**TASK DETAILS**
Your answer is the lines below, exactly, from the one that contains "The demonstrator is" through the one that contains "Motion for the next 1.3", both included.

= = = = =

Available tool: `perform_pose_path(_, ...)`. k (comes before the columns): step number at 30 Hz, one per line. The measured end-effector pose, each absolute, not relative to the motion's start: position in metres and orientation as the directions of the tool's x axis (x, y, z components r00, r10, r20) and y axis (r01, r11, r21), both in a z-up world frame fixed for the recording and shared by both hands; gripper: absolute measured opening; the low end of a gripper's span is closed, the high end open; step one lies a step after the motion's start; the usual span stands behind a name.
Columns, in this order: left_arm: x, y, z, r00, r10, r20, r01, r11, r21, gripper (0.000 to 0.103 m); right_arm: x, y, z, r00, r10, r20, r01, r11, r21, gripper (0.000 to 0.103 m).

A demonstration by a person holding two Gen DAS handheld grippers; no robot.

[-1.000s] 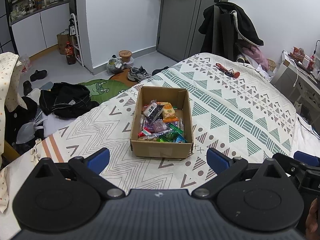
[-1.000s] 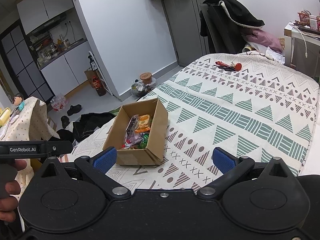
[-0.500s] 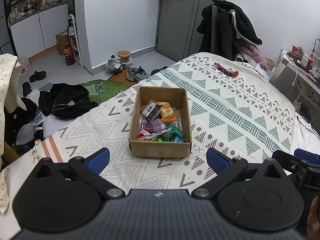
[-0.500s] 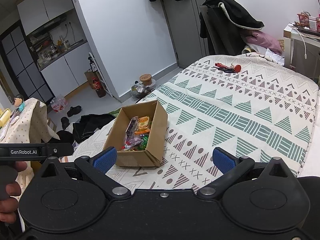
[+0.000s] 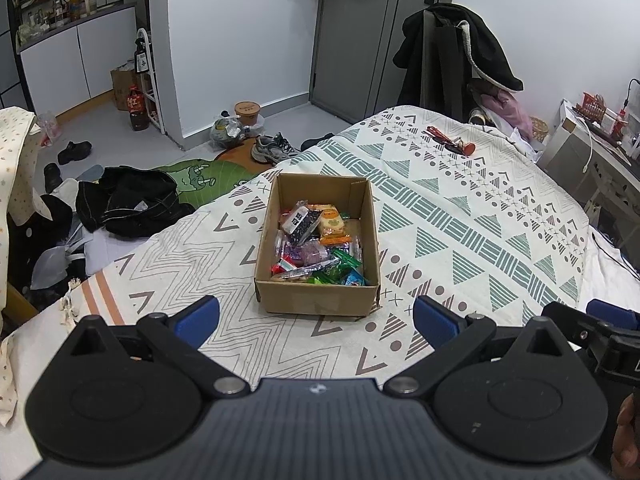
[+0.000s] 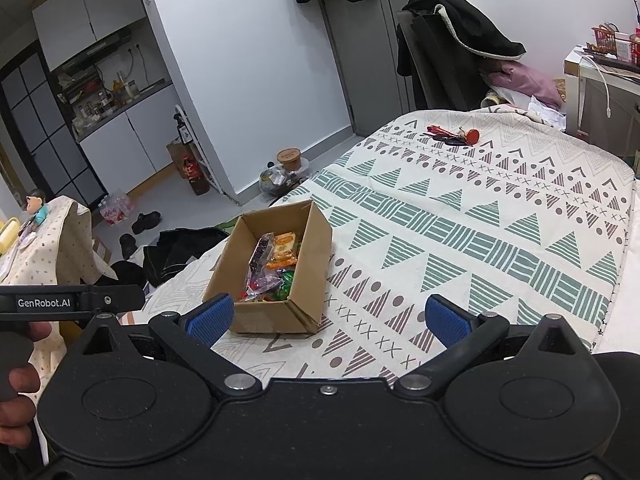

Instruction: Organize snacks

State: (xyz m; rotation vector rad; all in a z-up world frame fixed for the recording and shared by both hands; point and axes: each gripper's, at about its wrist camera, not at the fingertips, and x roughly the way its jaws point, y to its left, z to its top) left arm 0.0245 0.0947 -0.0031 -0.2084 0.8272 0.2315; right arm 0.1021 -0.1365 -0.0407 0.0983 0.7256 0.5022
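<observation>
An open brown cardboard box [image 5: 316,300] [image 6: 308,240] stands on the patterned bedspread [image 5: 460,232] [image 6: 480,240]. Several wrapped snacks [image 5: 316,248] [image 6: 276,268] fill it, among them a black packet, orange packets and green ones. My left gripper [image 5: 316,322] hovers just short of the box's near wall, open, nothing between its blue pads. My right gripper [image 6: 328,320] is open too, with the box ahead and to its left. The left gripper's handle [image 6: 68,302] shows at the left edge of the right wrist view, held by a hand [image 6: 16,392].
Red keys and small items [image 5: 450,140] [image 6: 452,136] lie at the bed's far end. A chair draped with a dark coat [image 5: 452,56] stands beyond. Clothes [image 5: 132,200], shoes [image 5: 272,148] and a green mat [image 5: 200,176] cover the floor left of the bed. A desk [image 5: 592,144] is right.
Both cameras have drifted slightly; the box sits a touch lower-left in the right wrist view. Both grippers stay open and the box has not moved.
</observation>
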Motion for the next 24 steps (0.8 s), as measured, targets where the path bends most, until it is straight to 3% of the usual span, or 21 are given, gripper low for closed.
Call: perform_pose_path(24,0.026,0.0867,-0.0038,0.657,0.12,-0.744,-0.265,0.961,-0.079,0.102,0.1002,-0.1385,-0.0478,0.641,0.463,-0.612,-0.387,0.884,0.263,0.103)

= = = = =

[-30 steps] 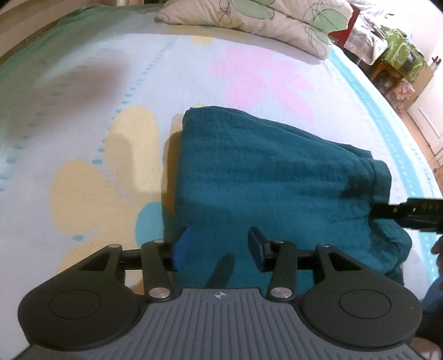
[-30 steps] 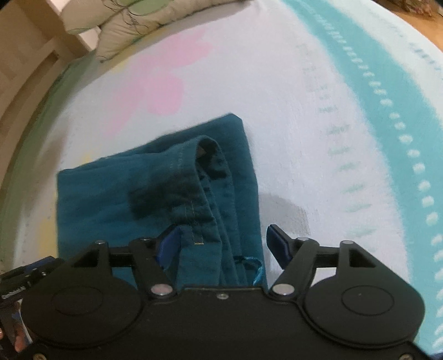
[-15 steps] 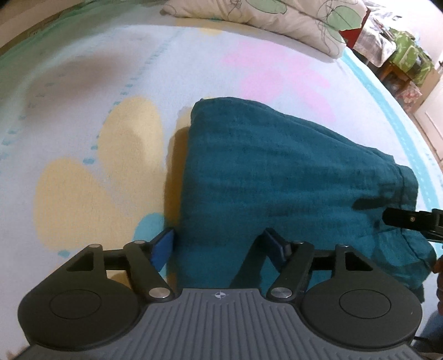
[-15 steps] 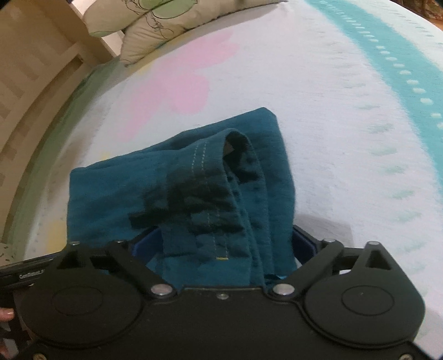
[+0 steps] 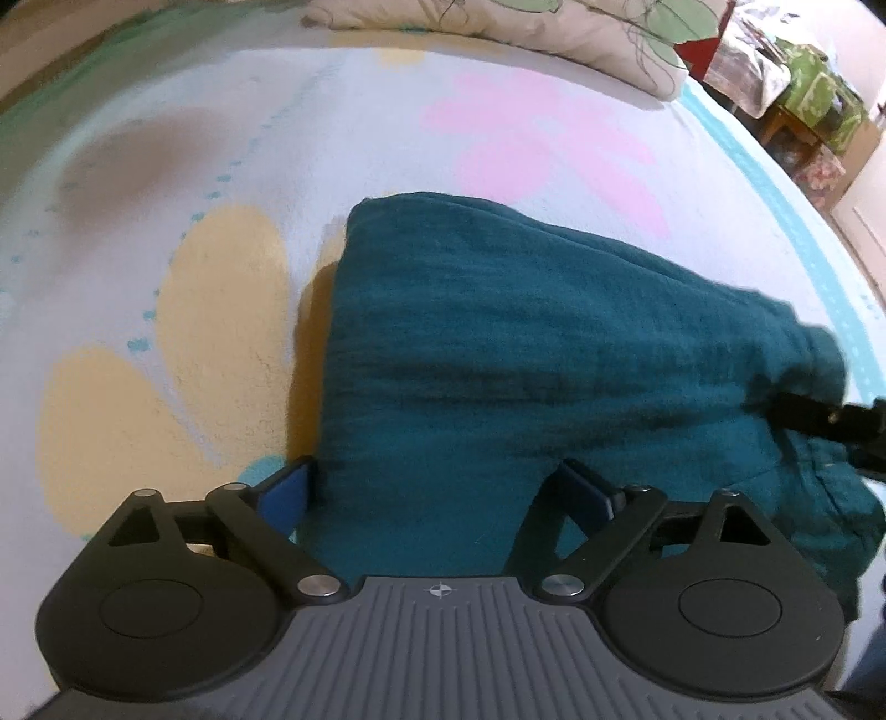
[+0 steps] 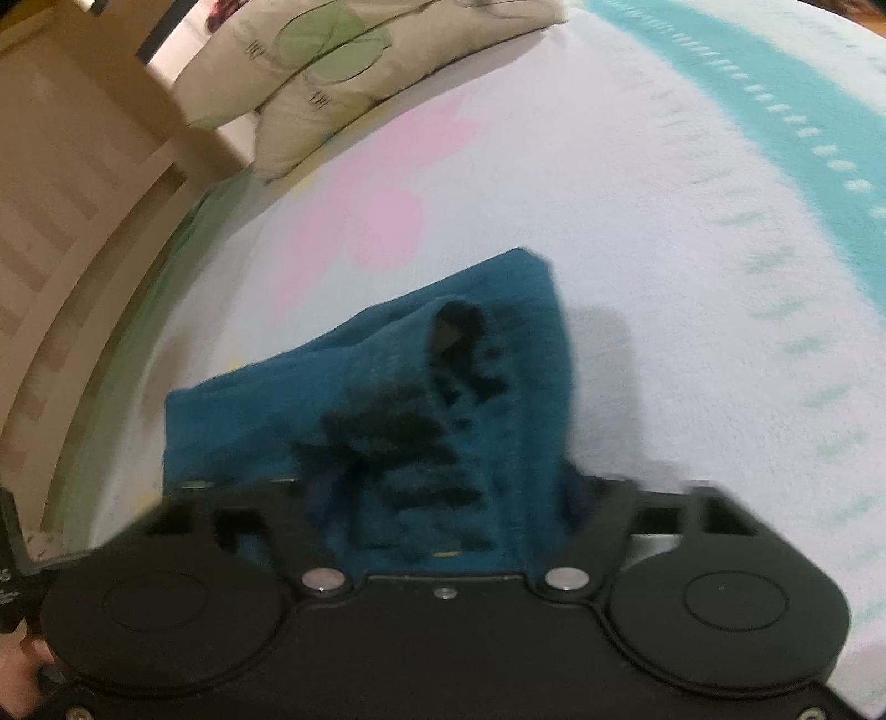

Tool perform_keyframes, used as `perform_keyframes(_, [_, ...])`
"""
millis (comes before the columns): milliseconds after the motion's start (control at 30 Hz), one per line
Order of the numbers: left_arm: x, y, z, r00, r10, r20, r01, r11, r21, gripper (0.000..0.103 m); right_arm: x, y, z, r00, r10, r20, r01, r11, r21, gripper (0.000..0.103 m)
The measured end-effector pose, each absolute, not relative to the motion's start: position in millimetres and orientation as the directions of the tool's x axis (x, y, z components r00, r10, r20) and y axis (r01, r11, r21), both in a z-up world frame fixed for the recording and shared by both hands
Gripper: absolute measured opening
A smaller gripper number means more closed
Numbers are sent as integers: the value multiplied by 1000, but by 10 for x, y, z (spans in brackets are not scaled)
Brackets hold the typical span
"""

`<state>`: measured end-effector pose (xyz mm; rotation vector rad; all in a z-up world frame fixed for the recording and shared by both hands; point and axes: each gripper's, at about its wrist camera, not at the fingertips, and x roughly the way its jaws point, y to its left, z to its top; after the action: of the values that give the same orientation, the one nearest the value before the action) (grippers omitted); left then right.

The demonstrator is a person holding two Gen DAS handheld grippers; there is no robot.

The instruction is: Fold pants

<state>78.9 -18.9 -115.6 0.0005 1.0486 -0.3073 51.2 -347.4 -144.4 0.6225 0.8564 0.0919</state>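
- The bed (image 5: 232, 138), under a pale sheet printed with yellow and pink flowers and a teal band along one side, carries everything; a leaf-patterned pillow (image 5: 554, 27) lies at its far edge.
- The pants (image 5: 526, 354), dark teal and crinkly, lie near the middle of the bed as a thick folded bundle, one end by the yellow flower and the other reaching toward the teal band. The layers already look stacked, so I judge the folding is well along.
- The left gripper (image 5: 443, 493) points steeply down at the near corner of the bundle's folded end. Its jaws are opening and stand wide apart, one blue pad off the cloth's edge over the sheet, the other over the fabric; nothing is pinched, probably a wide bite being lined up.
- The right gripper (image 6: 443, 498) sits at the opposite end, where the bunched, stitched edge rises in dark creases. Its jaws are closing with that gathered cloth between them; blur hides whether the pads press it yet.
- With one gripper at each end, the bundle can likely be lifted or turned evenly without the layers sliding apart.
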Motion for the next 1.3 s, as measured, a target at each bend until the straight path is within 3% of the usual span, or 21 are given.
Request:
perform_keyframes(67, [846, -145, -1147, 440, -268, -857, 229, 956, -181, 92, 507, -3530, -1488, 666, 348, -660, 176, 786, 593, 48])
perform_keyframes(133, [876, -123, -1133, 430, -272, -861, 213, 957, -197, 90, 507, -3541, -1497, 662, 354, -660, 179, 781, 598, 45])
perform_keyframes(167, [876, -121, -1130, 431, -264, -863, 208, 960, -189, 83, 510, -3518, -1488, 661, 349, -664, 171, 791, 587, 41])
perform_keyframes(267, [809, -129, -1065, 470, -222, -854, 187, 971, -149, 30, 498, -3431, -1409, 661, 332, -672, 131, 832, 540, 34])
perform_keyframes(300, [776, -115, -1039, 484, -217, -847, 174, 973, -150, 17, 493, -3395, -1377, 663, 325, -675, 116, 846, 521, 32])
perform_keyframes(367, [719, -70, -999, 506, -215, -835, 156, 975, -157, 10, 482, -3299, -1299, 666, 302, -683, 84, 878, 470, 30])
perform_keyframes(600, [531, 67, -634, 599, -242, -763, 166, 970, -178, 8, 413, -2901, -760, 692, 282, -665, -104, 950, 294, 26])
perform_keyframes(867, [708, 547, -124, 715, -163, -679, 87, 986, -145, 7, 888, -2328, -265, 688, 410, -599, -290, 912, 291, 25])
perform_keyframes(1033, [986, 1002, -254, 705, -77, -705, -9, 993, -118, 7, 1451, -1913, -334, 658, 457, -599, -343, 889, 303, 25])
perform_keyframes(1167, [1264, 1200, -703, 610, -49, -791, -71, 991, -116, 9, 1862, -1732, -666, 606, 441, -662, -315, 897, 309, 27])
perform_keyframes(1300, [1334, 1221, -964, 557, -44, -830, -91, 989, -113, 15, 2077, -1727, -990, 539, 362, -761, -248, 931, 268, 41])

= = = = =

**SOLUTION TO THIS PROBLEM**
The demonstrator is a person holding two Gen DAS handheld grippers; there is no robot.

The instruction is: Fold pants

<state>78.9 -18.9 -115.6 0.0005 1.0486 -0.3073 51.2 -347.4 -144.4 0.6225 0.8564 0.0919</state>
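- The bed (image 5: 232, 138), under a pale sheet printed with yellow and pink flowers and a teal band along one side, carries everything; a leaf-patterned pillow (image 5: 554, 27) lies at its far edge.
- The pants (image 5: 526, 354), dark teal and crinkly, lie near the middle of the bed as a thick folded bundle, one end by the yellow flower and the other reaching toward the teal band. The layers already look stacked, so I judge the folding is well along.
- The left gripper (image 5: 443, 493) points steeply down at the near corner of the bundle's folded end. Its jaws are opening and stand wide apart, one blue pad off the cloth's edge over the sheet, the other over the fabric; nothing is pinched, probably a wide bite being lined up.
- The right gripper (image 6: 443, 498) sits at the opposite end, where the bunched, stitched edge rises in dark creases. Its jaws are closing with that gathered cloth between them; blur hides whether the pads press it yet.
- With one gripper at each end, the bundle can likely be lifted or turned evenly without the layers sliding apart.
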Motion for the next 1.3 s, as measured, a target at each bend until the straight path is within 3% of the usual span, or 21 are given.

The required output is now complete.